Where a line contains the word "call", copy that line from the records below.

DATASET ENTRIES:
* * * *

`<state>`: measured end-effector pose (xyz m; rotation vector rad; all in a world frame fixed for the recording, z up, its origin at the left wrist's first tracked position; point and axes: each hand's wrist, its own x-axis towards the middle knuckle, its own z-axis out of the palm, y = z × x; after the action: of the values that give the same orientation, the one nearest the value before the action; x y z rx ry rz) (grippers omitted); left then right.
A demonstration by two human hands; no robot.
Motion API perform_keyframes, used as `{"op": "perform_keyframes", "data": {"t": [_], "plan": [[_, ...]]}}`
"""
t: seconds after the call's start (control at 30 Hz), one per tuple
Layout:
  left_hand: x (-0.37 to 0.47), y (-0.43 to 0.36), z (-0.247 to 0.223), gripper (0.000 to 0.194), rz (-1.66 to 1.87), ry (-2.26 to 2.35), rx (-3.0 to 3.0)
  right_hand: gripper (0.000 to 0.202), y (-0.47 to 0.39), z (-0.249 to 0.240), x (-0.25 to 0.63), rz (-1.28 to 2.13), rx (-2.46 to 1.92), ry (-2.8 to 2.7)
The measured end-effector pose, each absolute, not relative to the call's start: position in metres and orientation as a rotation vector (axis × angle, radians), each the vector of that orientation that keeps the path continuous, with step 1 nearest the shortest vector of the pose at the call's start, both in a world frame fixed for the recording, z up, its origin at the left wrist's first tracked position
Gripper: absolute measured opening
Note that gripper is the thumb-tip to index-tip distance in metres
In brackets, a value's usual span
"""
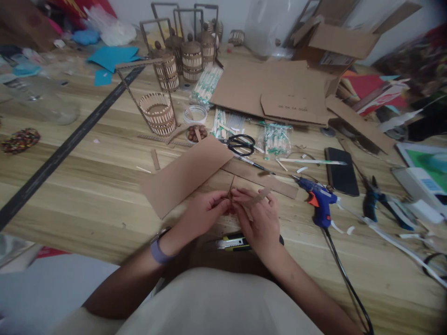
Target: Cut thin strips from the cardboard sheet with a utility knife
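The wooden floor [87, 186] fills the frame. A flattened cardboard sheet [265, 90] lies upper centre, and a long cardboard strip [185, 174] slants across the middle, just above your hands. A blue glue gun [319, 200] rests right of centre, black scissors [240, 144] above the strip, and a yellow utility knife [232, 242] partly under your right wrist. Low in the centre, your left hand [204, 214] and right hand [258, 218] meet, fingertips pinched on a small cardboard piece [256, 197].
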<state>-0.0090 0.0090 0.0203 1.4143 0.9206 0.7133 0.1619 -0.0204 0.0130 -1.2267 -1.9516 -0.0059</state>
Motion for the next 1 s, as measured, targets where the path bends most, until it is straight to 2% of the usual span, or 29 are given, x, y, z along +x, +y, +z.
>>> {"op": "perform_keyframes", "data": {"t": [0.43, 0.77, 1.0], "plan": [[-0.008, 0.006, 0.018, 0.029, 0.695, 0.882, 1.316, 0.015, -0.025, 0.021, 0.168, 0.164, -1.398, -1.763], [-0.010, 0.010, 0.022, 0.028, 0.710, 0.965, 1.475, 0.006, -0.022, 0.011, 0.160, -0.044, -1.253, -1.953], [-0.008, 0.004, 0.018, 0.029, 0.707, 0.897, 1.355, 0.010, -0.023, 0.020, 0.165, 0.050, -1.315, -1.859]]}}
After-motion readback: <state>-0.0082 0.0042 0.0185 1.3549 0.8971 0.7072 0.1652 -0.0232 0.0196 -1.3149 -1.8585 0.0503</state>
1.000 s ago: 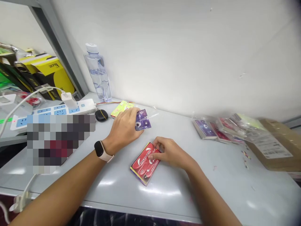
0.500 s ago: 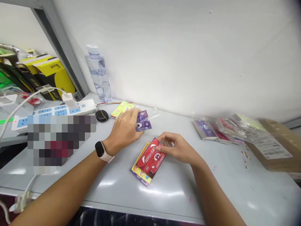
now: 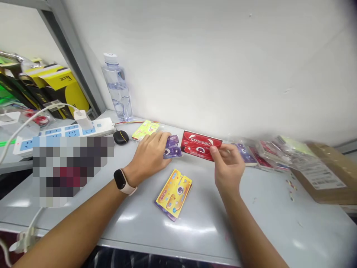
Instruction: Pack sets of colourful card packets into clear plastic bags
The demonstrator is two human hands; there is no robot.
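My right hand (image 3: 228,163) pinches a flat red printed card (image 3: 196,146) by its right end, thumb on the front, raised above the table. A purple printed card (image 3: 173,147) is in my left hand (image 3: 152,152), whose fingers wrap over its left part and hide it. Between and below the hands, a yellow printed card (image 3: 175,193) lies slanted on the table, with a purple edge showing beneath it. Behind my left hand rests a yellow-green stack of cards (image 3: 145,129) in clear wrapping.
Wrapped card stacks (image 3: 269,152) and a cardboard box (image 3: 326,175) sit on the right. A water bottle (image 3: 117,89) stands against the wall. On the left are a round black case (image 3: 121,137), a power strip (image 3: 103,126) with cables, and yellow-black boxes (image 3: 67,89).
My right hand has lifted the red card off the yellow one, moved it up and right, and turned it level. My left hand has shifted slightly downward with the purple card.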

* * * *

EXERCISE OUTPUT:
t: seconds after the call's start (control at 30 Hz), one per tuple
The measured end-effector pose, each absolute, not relative to the call's start: position in metres and orientation as a rotation vector (axis × angle, radians), each the vector of that orientation that keeps the path continuous, with step 1 nearest the shortest vector of the pose at the call's start, both in a world frame fixed for the recording, z up, its origin at the left wrist's first tracked position

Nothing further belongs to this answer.